[How to complete this task] Copy out all lines in the data below containing the string "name".

==== Excerpted records ====

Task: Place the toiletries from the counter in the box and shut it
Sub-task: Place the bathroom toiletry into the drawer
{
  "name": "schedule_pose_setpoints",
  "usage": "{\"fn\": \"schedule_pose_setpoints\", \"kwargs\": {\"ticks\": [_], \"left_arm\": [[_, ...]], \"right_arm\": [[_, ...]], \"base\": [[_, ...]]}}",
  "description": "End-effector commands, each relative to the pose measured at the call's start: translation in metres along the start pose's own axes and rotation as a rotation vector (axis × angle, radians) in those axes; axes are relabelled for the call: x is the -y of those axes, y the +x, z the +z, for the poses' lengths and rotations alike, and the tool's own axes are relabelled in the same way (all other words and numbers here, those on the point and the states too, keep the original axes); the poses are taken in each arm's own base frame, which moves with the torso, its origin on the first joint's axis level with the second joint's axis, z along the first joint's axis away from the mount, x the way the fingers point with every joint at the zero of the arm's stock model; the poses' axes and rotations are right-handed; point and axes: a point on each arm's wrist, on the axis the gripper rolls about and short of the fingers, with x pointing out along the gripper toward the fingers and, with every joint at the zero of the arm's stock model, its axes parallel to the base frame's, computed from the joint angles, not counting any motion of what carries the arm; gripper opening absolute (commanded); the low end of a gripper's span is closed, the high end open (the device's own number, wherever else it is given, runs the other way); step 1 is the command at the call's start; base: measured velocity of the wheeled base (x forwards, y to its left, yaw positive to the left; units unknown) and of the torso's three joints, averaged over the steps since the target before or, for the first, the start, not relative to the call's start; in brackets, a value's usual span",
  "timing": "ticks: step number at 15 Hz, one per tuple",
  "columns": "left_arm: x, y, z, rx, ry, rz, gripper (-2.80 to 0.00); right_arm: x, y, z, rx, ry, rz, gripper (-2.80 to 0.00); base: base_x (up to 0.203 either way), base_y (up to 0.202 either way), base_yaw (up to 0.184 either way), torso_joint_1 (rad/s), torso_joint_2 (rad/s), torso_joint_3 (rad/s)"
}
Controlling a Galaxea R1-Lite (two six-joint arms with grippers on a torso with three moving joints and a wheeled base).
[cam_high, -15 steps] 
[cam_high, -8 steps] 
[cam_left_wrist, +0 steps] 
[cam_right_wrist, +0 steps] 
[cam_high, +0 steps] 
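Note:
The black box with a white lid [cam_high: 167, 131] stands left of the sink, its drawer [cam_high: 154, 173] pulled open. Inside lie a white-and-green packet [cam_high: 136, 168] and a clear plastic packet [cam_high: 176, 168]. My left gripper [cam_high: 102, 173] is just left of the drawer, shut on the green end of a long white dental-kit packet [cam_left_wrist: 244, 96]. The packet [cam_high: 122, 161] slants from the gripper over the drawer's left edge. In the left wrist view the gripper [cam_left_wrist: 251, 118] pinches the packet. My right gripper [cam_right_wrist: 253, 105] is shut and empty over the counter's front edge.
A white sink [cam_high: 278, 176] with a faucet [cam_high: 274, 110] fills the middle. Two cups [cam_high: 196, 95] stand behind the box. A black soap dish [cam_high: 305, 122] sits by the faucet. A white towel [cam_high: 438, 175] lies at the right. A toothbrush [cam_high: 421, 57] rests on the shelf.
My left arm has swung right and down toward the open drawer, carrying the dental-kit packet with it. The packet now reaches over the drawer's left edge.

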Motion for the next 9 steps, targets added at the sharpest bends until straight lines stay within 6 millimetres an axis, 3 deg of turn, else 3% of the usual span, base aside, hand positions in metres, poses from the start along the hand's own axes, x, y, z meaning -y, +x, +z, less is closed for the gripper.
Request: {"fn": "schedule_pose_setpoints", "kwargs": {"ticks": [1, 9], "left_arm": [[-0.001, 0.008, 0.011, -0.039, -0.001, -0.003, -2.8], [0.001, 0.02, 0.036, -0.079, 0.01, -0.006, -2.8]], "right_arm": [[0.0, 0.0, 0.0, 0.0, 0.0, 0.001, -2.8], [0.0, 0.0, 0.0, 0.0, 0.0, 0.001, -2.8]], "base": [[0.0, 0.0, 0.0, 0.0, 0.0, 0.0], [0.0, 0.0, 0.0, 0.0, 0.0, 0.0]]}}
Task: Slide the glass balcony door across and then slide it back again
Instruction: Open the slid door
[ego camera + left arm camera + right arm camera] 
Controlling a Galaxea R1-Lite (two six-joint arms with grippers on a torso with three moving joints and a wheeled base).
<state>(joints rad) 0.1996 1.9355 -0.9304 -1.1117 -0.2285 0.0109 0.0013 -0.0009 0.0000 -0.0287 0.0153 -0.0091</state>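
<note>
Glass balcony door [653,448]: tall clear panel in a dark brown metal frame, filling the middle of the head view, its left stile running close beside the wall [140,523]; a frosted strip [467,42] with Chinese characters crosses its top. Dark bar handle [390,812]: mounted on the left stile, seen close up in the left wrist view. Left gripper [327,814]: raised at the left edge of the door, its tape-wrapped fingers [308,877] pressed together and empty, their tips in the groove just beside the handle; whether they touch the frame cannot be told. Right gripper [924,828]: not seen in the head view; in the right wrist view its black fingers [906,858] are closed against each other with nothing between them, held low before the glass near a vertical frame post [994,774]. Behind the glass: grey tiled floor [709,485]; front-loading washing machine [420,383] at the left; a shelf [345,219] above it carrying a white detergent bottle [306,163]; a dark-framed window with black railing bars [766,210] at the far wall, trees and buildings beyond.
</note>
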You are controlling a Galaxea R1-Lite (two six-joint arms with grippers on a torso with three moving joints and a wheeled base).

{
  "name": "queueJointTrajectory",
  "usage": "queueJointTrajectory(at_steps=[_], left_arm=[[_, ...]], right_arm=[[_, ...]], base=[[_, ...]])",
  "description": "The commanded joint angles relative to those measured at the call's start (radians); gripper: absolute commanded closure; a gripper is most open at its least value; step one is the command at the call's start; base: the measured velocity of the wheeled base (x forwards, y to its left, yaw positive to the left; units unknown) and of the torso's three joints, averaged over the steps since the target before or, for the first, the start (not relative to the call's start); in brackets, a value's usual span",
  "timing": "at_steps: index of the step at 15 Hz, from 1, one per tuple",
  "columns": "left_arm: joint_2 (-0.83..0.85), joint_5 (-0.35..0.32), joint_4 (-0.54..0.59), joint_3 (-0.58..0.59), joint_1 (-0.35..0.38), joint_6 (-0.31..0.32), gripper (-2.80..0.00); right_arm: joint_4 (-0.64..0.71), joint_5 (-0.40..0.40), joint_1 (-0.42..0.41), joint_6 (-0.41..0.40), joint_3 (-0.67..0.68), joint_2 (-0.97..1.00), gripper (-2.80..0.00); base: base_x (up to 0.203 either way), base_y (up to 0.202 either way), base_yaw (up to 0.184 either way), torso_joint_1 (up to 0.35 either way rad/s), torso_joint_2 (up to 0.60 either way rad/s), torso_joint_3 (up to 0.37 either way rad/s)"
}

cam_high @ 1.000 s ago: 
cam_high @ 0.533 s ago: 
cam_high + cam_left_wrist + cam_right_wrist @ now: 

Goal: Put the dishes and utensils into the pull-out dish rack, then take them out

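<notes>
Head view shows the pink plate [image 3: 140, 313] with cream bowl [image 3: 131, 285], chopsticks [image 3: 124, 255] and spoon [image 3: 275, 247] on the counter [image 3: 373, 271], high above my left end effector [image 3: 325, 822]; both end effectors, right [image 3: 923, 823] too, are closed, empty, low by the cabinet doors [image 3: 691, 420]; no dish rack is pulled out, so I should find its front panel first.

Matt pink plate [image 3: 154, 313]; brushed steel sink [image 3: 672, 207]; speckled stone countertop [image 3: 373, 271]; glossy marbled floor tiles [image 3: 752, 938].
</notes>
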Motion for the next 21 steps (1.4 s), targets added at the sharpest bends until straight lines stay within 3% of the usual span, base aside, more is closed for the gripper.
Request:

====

[Response to this task]
  "name": "schedule_pose_setpoints",
  "name": "queueJointTrajectory",

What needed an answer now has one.